Adlène mora na Tijuca, perto da mesquita, e se ocupa rotina basicamente com o trabalho. “Ele é hiperativo, uma usina de ideias”, descreve Ignácio Bediaga, professor e pesquisador do Centro Brasileiro de Pesquisas Físicas (CBPF), órgão subordinado ao Ministério da Ciência, Tecnologia e Inovação situado na Urca (zona sul). Bediaga lidera no Brasil o projeto internacional de física ligado ao Cern (sigla em francês que identifica a Organização Europeia para a Pesquisa Nuclear, sediada na Suíça). Foi dele a iniciativa de convidar o franco-argelino para trabalhar no Rio.

“Adlène havia saído da prisão e não queria ficar na Europa. Os chefes da Cern me sugeriram convidá-lo a trabalhar no Brasil”, disse Bediaga, que conhecia a situação de Adlène. “Sabia da acusação contra ele, por isso tomei todas as precauções. O presidente do CBPF chegou a consultar um embaixador para saber se poderíamos trazer Adlène para o Brasil, e fomos autorizados. A entrada dele no Brasil foi absolutamente regular, não houve nenhum artifício, tudo foi feito absolutamente dentro da lei”, disse.

Bediaga firmou acordo com o físico para um período de adaptação. “Ele veio primeiro para ficar três meses, com uma bolsa de estudos, e foi muito bem sucedido. Adaptou-se ao Brasil, gostou daqui e fez um trabalho de pesquisa brilhante.” O estudo resultou em uma descoberta científica (a assimetria entre matéria e anti-matéria envolvendo prótons) e um artigo publicado em revista norte-americana.

Após os três meses no Rio, ainda em 2013 o físico voltou à Suíça, onde apresentou o trabalho feito no Brasil. “Ele não queria permanecer lá, e havia se saído muito bem no Brasil. Por isso o convidamos pra ficar no País, ampliando a pesquisa inicial”, disse Bediaga. Durante a passagem pela Suíça, Adlène foi informado da decisão do governo daquele país de que não poderia mais permanecer lá e que estava proibido de entrar na Suíça até 2018. “A decisão foi com base na condenação dele na França, mas o caso já havia sido analisado pelo Ministério Público suíço e os promotores nem quiseram denunciá-lo. Consideraram que não havia provas e arquivaram o caso. Depois o governo decidiu impedir a permanência dele, sem dar maiores explicações.”
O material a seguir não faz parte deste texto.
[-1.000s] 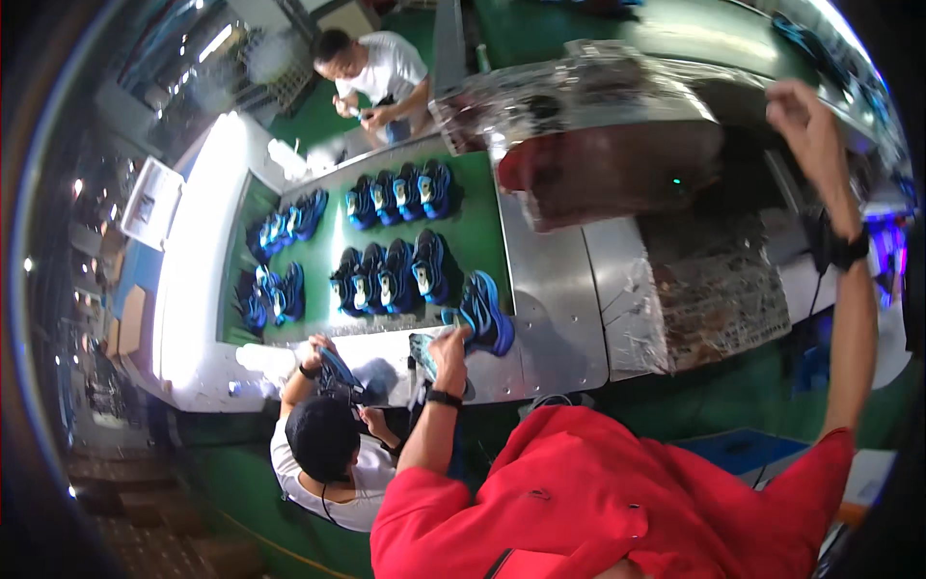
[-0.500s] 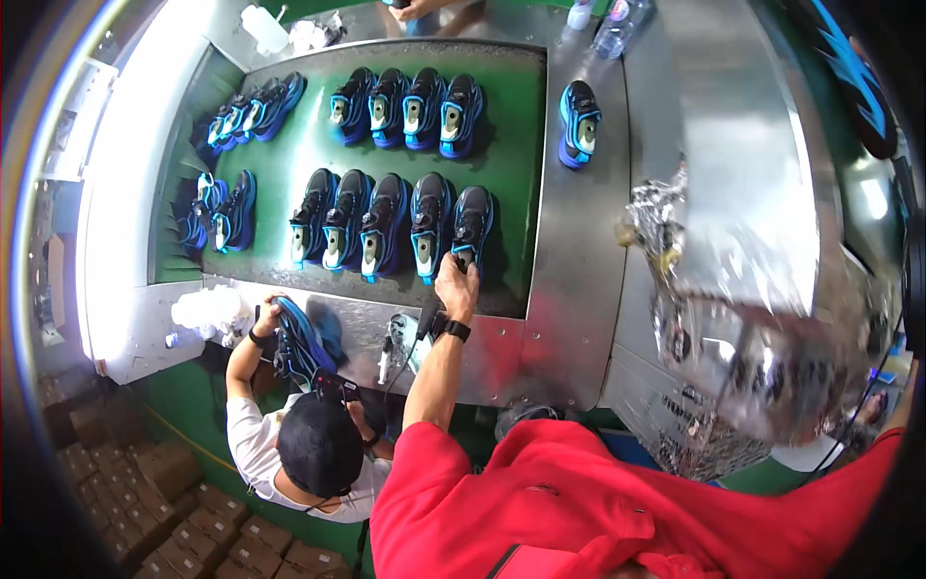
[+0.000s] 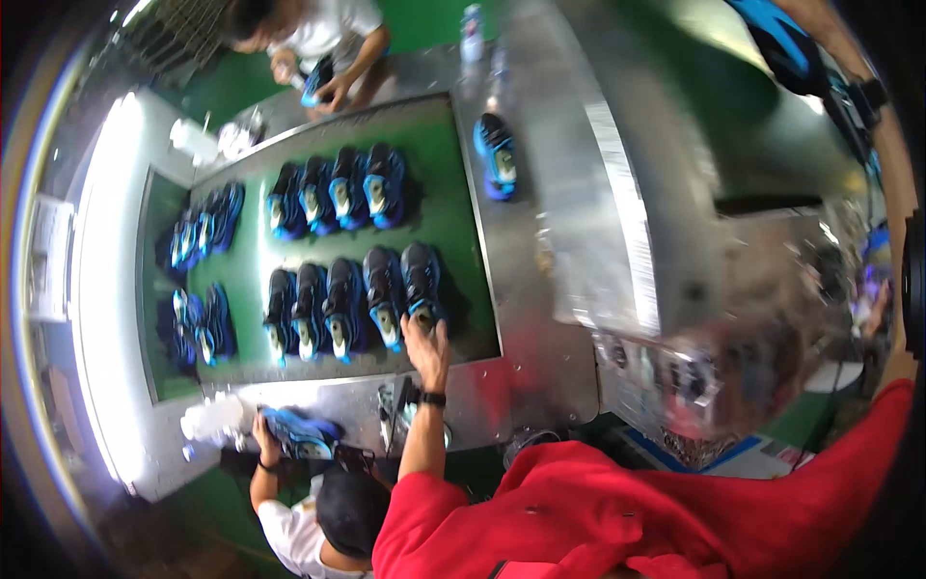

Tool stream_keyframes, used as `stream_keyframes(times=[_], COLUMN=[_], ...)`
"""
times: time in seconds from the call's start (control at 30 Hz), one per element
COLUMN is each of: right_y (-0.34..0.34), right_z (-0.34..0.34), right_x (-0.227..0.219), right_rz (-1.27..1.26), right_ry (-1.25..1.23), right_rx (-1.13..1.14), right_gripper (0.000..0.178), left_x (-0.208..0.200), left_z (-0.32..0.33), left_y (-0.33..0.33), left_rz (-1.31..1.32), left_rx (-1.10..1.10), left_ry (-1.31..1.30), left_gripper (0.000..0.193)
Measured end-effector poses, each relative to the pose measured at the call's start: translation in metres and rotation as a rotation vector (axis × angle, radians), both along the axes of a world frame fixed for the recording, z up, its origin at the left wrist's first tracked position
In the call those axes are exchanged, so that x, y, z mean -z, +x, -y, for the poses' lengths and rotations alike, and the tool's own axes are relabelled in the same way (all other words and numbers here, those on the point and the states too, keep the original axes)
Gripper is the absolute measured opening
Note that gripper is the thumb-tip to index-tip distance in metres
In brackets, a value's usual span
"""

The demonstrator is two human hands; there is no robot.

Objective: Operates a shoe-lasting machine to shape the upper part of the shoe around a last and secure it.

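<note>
Green conveyor belt point(image 3: 439, 207) framed in steel tabletop point(image 3: 540, 318) carried rows of dark blue-and-black sports shoes. The person's left hand point(image 3: 427, 349) lay with fingers spread on the heel of the rightmost shoe of the near row point(image 3: 422, 287), touching it rather than gripping it. The right hand point(image 3: 858, 77), raised far to the right, was too blurred to tell whether it held anything. One single blue shoe point(image 3: 497, 156) sat apart on the belt's far edge
</note>
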State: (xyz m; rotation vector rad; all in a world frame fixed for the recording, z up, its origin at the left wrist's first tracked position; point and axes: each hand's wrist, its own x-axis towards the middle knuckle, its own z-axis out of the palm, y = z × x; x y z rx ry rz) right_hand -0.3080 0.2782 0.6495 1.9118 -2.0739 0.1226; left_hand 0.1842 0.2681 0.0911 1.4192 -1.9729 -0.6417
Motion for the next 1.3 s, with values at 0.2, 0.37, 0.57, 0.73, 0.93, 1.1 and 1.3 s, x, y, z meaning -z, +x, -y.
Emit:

Adlène voltou ao Brasil, complementou a pesquisa no CBPF e hoje dá aulas como professor convidado na Universidade Federal do Rio de Janeiro (UFRJ), com salário de R$ 11 mil. “Ele gosta de lá e tem tomado iniciativas, como as aulas conjuntas com a Universidade de Zurique pela internet”, disse Bediaga.

Cinco cientistas que atuam em instituições da Suíça, Itália, Inglaterra e França encaminharam nessa terça, 13, a Bediaga uma carta de apoio a Adlène, classificado como pesquisador “muito competente, dedicado e produtivo” e professor “apreciado por seus alunos”. “Hicheur nunca cometeu, direta ou indiretamente, qualquer ato criminoso ou terrorista. Ele cumpriu a sua sentença totalmente e foi trabalhar pacificamente no Brasil”, diz o texto.

Hicheur desenvolvia até 2009 uma carreira acadêmica reconhecida internacionalmente. Fazia pós-doutorado na Suíça e trabalhava no Centro Europeu para Física de Partículas quando se afastou para tratamento médico. Na casa dos pais, na França, passou a frequentar fórum na internet que reúne jihadistas e trocou mensagens com uma pessoa que se identificava como “Phenix Shadow” - segundo a polícia, era Mustapha Debchi, tido pelo governo da França como membro da organização terrorista Al Qaeda. Nos emails, ele teria assumido compromissos interpretados pela Justiça francesa como vinculados a ações terroristas. As mensagens foram interceptadas pela polícia, que prendeu o físico. Processado, foi condenado a cinco anos de prisão. Detido em 2009, foi libertado em 2012 e chegou ao Brasil em 2013.